◆ **Stored data**:
Start of Block

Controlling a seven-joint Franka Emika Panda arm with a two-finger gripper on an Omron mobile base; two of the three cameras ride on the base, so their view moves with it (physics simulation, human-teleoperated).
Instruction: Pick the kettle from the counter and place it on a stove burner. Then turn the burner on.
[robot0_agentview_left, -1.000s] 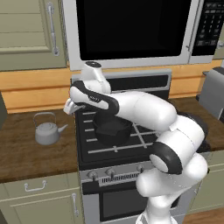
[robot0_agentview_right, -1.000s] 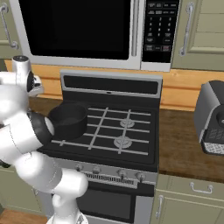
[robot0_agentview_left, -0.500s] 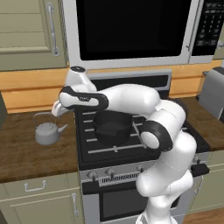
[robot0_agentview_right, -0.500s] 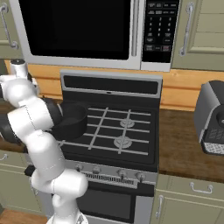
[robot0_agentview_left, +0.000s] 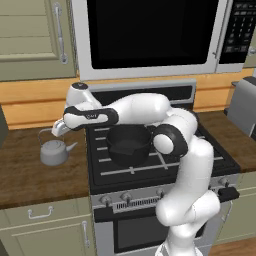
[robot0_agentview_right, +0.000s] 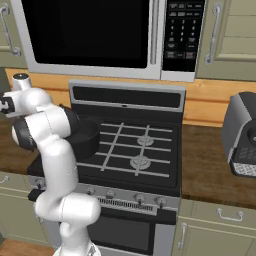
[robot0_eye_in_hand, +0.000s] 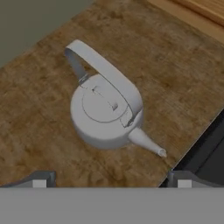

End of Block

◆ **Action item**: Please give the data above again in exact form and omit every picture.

◆ **Result of the task**:
Controlling a seven-joint Franka Emika Panda arm with a two-finger gripper on an Omron mobile base; two of the three cameras ride on the base, so their view moves with it (physics simulation, human-teleoperated).
Instruction: Pick the kettle from the counter and place it on a stove burner. Then turn the burner on.
[robot0_agentview_left, -1.000s] 
[robot0_agentview_right, -1.000s] 
[robot0_agentview_left, -0.500s] 
[robot0_agentview_right, -0.500s] 
[robot0_agentview_left, +0.000s] 
[robot0_agentview_right, +0.000s] 
[robot0_eye_in_hand, +0.000s] 

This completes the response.